This is the multi-page printable view of this section. Click here to print.

Return to the regular view of this page.

Goten Protocol Flows

Understanding the Goten protocol flows.

Design decision includes:

  1. services are isolated, but they can use/import services on lower levels only, and they can support only a subset of regions available from these used/imported services.
  2. deployments within the Service must be isolated in the context of versioning. Therefore, they don’t need to point to the same primary API version and each Service version may import different services in different versions.
  3. references may point across services only if the Service imports another service. References across regions are fine, it is assumed regions for the same Service trust each other, at least for now.
  4. all references must carry region, version, and service information to maintain full global env.
  5. We have schema and meta owner references. Schema refs define a region by name, version, and service by context. Meta refs have separate fields for region, service, and version.
  6. Schema references may be of blocking type, use cascade deletion, or unset.
  7. Meta references must trigger cascade deletion if all owners disappear.
  8. Each Deployment, Service + Region pair, is responsible for maintaining metadata.syncing fields of resources it owns.
  9. Each Deployment is responsible for catching up with read-copies from other regions available for them.
  10. Each Deployment is responsible for local database schema and upgrades.
  11. Each Deployment is responsible for Meta owner references in all service regions if they point to the Deployment (via Kind and Region fields!).
  12. Every time cross-region/service references are established, the other side may reject this relationship.

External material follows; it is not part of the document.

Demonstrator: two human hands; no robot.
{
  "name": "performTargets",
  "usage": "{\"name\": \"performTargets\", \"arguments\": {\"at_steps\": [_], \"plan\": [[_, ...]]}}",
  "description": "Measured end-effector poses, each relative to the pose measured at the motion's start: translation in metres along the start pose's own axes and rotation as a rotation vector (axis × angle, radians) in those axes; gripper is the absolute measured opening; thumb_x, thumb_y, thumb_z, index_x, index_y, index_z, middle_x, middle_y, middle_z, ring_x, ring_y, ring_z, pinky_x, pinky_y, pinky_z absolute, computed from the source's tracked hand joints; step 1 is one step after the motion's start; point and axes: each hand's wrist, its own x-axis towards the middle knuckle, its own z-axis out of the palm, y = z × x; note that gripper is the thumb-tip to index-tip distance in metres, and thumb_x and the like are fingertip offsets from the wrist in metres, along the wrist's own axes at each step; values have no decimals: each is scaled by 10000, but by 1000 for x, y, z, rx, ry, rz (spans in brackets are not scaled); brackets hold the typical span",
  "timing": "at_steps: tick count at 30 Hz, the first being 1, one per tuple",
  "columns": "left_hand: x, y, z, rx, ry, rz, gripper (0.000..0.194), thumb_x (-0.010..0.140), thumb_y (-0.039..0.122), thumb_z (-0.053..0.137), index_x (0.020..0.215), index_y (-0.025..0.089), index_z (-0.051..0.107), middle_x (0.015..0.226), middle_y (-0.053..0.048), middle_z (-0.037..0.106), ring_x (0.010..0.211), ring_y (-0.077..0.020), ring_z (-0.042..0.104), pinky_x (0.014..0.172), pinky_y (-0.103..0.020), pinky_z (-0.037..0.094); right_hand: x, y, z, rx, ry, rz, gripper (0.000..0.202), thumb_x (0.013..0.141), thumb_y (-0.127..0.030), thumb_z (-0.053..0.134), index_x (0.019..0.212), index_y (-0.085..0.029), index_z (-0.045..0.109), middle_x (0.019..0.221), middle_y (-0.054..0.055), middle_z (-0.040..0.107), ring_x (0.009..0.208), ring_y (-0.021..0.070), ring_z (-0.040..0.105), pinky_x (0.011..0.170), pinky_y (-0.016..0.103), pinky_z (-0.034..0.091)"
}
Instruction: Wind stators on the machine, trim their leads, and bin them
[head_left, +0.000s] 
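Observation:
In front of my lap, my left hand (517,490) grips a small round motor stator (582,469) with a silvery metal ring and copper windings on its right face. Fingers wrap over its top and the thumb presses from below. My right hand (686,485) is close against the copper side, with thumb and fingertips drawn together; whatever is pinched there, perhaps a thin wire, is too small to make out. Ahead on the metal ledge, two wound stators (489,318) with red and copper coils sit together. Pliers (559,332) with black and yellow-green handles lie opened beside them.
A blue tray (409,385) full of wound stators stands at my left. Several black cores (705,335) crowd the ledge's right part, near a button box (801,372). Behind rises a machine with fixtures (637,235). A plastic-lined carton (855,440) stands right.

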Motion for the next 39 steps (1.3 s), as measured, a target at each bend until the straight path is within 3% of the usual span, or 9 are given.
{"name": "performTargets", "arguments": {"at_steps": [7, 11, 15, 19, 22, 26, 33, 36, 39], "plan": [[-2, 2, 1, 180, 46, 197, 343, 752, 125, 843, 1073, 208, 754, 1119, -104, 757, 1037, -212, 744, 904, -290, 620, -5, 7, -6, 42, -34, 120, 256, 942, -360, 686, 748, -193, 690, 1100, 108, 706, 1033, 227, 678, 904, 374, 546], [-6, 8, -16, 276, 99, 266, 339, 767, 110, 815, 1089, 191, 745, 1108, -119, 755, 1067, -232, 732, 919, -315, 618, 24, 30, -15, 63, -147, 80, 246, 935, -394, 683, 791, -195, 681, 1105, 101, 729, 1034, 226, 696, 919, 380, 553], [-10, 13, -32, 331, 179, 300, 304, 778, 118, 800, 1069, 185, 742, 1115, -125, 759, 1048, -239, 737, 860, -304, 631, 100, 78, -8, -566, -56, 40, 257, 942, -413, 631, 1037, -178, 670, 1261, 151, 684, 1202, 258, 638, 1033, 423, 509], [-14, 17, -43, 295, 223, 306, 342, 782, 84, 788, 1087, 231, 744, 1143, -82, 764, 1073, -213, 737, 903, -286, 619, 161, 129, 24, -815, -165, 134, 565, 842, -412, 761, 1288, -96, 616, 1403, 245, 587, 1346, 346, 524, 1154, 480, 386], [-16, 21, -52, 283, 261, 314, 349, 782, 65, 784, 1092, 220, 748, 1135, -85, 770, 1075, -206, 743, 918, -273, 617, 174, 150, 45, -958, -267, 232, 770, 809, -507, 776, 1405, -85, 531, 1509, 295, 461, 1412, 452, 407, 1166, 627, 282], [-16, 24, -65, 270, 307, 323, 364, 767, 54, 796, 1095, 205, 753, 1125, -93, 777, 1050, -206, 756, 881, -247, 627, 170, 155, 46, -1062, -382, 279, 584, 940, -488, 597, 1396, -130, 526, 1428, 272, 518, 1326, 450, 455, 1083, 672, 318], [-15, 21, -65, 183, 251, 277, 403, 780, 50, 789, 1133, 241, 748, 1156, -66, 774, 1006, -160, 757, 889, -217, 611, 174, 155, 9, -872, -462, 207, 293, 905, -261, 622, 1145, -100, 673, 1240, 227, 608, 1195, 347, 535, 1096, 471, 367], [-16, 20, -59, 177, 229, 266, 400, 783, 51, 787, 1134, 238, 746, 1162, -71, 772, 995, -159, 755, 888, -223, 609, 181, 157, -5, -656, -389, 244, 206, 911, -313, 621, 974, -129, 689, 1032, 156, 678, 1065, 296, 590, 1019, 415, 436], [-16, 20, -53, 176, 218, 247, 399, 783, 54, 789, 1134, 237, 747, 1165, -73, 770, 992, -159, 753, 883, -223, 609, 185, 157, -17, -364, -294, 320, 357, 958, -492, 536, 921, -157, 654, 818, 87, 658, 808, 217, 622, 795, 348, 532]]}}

We have several components in API servers and db controllers for maintaining order in this graph. Points one to three are enforced by Meta service and EnvRegistry components. EnvRegistry uses generated descriptors from the Goten specification to populate the Meta service. If someone is “cheating”, then look at point twelve, the other side may reject it.

1 - API Server Flow

Understanding the API server flow.

To enforce general schema consistency, we must first properly handle requests coming from users, especially writing ones.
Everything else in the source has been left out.